Inheriting retirement assets presents a giant step toward a more comfortable retirement. In an era where post-working life is expected to run into decades, additional assets increase your odds of living a good lifestyle in post-career America. Inheritance is a two-way street. Generally involving the loss of a loved one, the financial benefit can produce a timely windfall.
Unless that inheritance is inadvertently squandered.
What should be common financial knowledge has become increasingly uncommon. Following decades of neglect, education in personal finance has recently been renewed. Recently, states such as Florida have imposed new requirements on public educational systems, adding personal finance to high school graduation requirements. Preparing for retirement will never be more important, and financial education has never been more neglected. We applaud Governor DeSantis and others for their efforts.
Dealing with retirement assets, both during life and beyond, is complicated. Rules are numerous, complex, and ever-changing. Failure to understand and/or comply with all rules and regulations can be a costly error. Saving sufficiently for retirement is costly enough; no one needs to make costly mistakes.
Both Congress and IRS change rules and regulations frequently, and the changes are often complicated. They can also be costly to ignore. One recent example, though not carved in stone as of this writing, is most likely to be codified. This new IRS regulation affects some beneficiaries inheriting funds from an IRA or Company Retirement Plan. If the account owner died in 2020 or later, rules for many beneficiaries have been changed by IRS decree.
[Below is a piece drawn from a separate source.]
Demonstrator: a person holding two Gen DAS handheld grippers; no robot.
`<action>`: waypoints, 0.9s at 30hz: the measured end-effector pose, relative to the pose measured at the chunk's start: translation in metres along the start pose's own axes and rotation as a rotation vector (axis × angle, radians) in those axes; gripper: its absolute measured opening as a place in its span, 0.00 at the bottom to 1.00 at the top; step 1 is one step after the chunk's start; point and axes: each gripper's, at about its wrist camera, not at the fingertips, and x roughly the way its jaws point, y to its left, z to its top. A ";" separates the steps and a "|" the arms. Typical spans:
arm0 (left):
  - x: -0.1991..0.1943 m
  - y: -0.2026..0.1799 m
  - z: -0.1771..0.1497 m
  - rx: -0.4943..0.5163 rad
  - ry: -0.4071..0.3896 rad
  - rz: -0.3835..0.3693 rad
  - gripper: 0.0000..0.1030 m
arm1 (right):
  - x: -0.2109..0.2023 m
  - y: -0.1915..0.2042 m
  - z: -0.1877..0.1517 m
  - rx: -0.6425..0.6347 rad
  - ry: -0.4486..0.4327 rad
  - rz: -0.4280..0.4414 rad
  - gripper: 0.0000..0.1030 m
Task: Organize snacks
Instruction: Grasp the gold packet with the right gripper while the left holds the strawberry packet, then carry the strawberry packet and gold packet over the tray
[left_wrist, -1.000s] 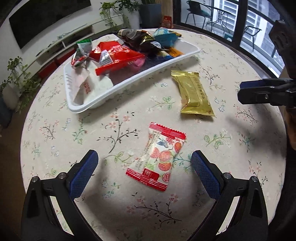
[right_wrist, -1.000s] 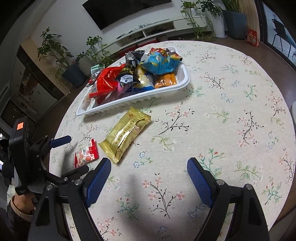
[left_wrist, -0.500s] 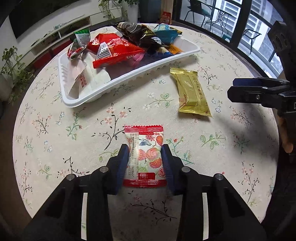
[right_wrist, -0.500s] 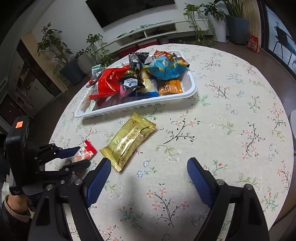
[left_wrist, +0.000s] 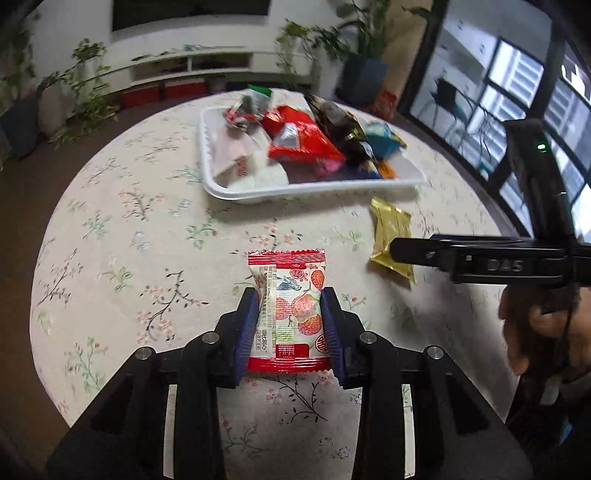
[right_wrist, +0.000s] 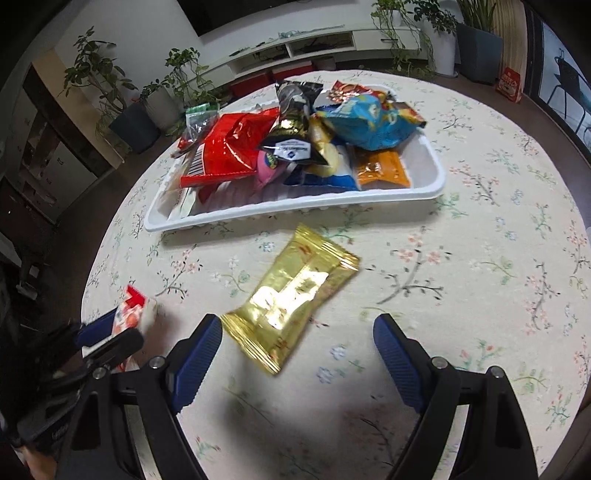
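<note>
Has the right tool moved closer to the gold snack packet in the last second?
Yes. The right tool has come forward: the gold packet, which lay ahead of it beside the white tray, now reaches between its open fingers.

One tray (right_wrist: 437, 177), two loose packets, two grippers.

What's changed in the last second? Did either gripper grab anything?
The left gripper closed on the strawberry candy packet and now holds it. The right gripper, still open, advanced toward the gold packet but hasn't touched it. The white tray and its snacks stayed put.
</note>
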 end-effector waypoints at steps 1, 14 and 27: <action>-0.002 0.002 -0.002 -0.016 -0.013 0.003 0.31 | 0.004 0.003 0.003 0.001 0.004 -0.016 0.84; 0.001 0.005 -0.017 -0.009 -0.023 0.027 0.31 | 0.018 0.026 -0.001 -0.138 -0.002 -0.215 0.52; 0.002 0.005 -0.019 -0.023 -0.026 0.013 0.31 | -0.027 -0.021 -0.026 -0.055 -0.074 -0.091 0.33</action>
The change requires some beneficiaries to take a Required Minimum Distribution (RMD) in 2021, though the Regulation wasn’t released until after 2021 was in the rear-view mirror. So far, there is no confirmation as to how these beneficiaries will be allowed to remove the money from their account without penalty.
Assuming these new regulations are made permanent, penalties for non-compliance could be extreme and might result in beneficiaries incurring a significant reduction in their own retirement account balances. When a process is clarified, we will let you know in this Blog and on the Van Wie Financial Hour radio program. Financial literacy is a lifetime pursuit in an ever-changing environment.
April is Financial Literacy Month. Perhaps some government officials need to brush up on their own responsibilities. We can only hope.